__PROMPT__
Print every record word for word.

Data records
#####

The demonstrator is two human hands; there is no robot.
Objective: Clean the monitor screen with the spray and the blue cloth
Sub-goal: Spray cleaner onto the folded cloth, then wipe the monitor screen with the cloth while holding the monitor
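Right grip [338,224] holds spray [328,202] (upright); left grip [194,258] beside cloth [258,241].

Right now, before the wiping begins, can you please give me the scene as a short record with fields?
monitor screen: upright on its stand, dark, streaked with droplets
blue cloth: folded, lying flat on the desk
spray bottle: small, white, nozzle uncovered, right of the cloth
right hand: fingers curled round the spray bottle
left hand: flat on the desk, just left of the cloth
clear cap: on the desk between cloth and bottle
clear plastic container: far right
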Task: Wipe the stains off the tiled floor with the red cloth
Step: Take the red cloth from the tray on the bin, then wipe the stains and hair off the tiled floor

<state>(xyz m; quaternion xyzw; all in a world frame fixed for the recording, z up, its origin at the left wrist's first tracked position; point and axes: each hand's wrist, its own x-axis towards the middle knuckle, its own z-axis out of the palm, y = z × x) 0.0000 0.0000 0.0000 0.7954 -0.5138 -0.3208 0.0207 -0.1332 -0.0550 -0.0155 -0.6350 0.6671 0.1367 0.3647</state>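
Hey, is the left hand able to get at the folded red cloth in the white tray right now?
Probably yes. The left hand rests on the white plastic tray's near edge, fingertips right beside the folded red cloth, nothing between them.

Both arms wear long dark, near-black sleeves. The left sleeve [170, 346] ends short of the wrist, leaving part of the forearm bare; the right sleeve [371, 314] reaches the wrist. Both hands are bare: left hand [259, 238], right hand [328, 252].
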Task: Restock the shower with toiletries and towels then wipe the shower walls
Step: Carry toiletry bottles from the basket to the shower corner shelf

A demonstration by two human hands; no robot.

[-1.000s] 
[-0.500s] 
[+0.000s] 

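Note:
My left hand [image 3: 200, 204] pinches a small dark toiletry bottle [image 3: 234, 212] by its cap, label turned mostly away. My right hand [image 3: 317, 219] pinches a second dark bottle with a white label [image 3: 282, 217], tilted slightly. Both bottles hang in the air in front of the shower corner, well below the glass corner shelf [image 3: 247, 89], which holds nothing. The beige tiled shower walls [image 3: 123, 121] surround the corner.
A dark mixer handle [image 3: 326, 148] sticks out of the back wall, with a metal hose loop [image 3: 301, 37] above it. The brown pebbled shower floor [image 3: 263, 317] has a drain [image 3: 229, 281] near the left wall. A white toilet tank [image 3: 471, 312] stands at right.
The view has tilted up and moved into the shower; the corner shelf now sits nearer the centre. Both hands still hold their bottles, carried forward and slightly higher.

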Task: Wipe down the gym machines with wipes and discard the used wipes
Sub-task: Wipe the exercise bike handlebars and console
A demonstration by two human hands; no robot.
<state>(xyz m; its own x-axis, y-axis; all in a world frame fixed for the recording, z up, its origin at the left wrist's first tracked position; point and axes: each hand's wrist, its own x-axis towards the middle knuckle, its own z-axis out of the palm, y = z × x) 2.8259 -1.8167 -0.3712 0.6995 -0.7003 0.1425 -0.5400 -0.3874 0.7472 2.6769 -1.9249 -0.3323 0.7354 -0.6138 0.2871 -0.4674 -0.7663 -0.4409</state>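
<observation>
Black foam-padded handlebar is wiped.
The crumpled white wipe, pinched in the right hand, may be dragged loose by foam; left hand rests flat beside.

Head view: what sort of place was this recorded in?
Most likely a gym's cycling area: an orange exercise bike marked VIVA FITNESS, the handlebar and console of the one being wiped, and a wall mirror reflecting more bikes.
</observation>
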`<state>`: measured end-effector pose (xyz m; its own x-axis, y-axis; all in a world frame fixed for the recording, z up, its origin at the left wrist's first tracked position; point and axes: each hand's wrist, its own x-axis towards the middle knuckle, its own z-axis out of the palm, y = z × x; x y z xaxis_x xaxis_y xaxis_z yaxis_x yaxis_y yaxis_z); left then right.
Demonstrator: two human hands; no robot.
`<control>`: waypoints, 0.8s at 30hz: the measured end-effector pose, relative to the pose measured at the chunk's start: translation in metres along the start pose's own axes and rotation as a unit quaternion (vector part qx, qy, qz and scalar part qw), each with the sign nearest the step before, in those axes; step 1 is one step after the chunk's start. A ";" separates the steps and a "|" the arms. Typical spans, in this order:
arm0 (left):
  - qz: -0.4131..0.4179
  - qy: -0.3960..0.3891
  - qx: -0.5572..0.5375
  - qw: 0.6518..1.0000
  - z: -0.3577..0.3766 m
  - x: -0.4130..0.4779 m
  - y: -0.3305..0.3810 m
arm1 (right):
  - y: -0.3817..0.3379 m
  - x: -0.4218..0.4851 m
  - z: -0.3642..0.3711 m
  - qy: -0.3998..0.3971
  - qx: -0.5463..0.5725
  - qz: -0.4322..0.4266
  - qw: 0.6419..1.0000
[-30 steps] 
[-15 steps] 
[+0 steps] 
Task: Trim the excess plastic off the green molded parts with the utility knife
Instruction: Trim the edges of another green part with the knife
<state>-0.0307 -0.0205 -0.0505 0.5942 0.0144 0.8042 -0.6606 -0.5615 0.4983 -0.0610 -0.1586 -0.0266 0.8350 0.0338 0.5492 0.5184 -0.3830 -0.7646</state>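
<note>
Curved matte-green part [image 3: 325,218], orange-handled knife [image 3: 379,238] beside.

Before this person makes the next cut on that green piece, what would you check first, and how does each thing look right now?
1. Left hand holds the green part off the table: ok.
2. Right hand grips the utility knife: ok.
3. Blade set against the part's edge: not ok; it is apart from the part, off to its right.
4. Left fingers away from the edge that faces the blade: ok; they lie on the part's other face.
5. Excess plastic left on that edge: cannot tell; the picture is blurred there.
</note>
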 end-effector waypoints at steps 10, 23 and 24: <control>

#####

__ANSWER BOX__
The demonstrator is two human hands; there is no robot.
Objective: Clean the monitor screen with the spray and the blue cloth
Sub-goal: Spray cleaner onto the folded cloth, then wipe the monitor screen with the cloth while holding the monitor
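Right grip [338,224] holds spray [328,202] (upright); left grip [194,258] beside cloth [258,241].

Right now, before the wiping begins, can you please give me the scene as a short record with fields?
monitor screen: upright on its stand, dark, streaked with droplets
blue cloth: folded, lying flat on the desk
spray bottle: small, white, nozzle uncovered, right of the cloth
right hand: fingers curled round the spray bottle
left hand: flat on the desk, just left of the cloth
clear cap: on the desk between cloth and bottle
clear plastic container: far right
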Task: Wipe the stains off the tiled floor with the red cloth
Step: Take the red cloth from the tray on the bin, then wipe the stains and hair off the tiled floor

<state>(xyz m; quaternion xyzw; all in a world frame fixed for the recording, z up, its origin at the left wrist's first tracked position; point and axes: each hand's wrist, its own x-axis towards the middle knuckle, its own z-axis out of the palm, y = z × x) 0.0000 0.0000 0.0000 0.7954 -0.5138 -0.3208 0.0207 -0.1332 -0.0550 -0.0155 -0.6350 0.6671 0.1367 0.3647</state>
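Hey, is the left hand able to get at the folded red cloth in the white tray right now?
Probably yes. The left hand rests on the white plastic tray's near edge, fingertips right beside the folded red cloth, nothing between them.

Both arms wear long dark, near-black sleeves. The left sleeve [170, 346] ends short of the wrist, leaving part of the forearm bare; the right sleeve [371, 314] reaches the wrist. Both hands are bare: left hand [259, 238], right hand [328, 252].
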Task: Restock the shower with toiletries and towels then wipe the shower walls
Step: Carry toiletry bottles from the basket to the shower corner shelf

A demonstration by two human hands; no robot.

[-1.000s] 
[-0.500s] 
[+0.000s] 

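Note:
My left hand [image 3: 200, 204] pinches a small dark toiletry bottle [image 3: 234, 212] by its cap, label turned mostly away. My right hand [image 3: 317, 219] pinches a second dark bottle with a white label [image 3: 282, 217], tilted slightly. Both bottles hang in the air in front of the shower corner, well below the glass corner shelf [image 3: 247, 89], which holds nothing. The beige tiled shower walls [image 3: 123, 121] surround the corner.
A dark mixer handle [image 3: 326, 148] sticks out of the back wall, with a metal hose loop [image 3: 301, 37] above it. The brown pebbled shower floor [image 3: 263, 317] has a drain [image 3: 229, 281] near the left wall. A white toilet tank [image 3: 471, 312] stands at right.
The view has tilted up and moved into the shower; the corner shelf now sits nearer the centre. Both hands still hold their bottles, carried forward and slightly higher.
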
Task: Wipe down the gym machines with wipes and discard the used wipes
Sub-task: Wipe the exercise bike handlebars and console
A demonstration by two human hands; no robot.
<state>(xyz m; its own x-axis, y-axis; all in a world frame fixed for the recording, z up, its origin at the left wrist's first tracked position; point and axes: each hand's wrist, its own x-axis towards the middle knuckle, its own z-axis out of the palm, y = z × x) 2.8259 -1.8167 -0.3712 0.6995 -0.7003 0.1425 -0.5400 -0.3874 0.7472 2.6769 -1.9249 -0.3323 0.7354 -0.6138 0.2871 -0.4674 -0.7663 -0.4409</state>
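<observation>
Black foam-padded handlebar is wiped.
The crumpled white wipe, pinched in the right hand, may be dragged loose by foam; left hand rests flat beside.

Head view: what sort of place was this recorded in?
Most likely a gym's cycling area: an orange exercise bike marked VIVA FITNESS, the handlebar and console of the one being wiped, and a wall mirror reflecting more bikes.
</observation>
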`<state>`: measured end-effector pose (xyz m; its own x-axis, y-axis; all in a world frame fixed for the recording, z up, its origin at the left wrist's first tracked position; point and axes: each hand's wrist, its own x-axis towards the middle knuckle, its own z-axis out of the palm, y = z × x; x y z xaxis_x xaxis_y xaxis_z yaxis_x yaxis_y yaxis_z); left then right.
Demonstrator: two human hands; no robot.
`<control>`: waypoints, 0.8s at 30hz: the measured end-effector pose, relative to the pose measured at the chunk's start: translation in metres along the start pose's own axes and rotation as a unit quaternion (vector part qx, qy, qz and scalar part qw), each with the sign nearest the step before, in those axes; step 1 is one step after the chunk's start. A ";" separates the steps and a "|" the arms. Typical spans, in this order:
arm0 (left):
  - qz: -0.4131..0.4179
  - qy: -0.3960..0.3891
  - qx: -0.5572..0.5375
  - qw: 0.6518..1.0000
  - z: -0.3577..0.3766 m
  - x: -0.4130..0.4779 m
  - y: -0.3305..0.3810 m
arm1 (right):
  - y: -0.3817..0.3379 m
  - x: -0.4218..0.4851 m
  - z: -0.3642..0.3711 m
  - qy: -0.3998..0.3971
  - qx: -0.5463..0.5725
  - qz: -0.4322..0.4266
  - qw: 0.6419..1.0000
[-30 steps] 
[-15 steps] 
[+0 steps] 
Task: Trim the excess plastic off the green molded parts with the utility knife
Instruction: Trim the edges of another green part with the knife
<state>-0.0307 -0.0205 -0.0505 0.5942 0.0144 0.8042 -0.6606 -0.5615 0.4983 -0.0610 -0.1586 -0.0266 0.8350 0.0338 0.5492 0.5184 -0.3830 -0.7646</state>
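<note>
Curved matte-green part [image 3: 325,218], orange-handled knife [image 3: 379,238] beside.

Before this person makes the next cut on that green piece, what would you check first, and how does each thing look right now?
1. Left hand holds the green part off the table: ok.
2. Right hand grips the utility knife: ok.
3. Blade set against the part's edge: not ok; it is apart from the part, off to its right.
4. Left fingers away from the edge that faces the blade: ok; they lie on the part's other face.
5. Excess plastic left on that edge: cannot tell; the picture is blurred there.
</note>
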 end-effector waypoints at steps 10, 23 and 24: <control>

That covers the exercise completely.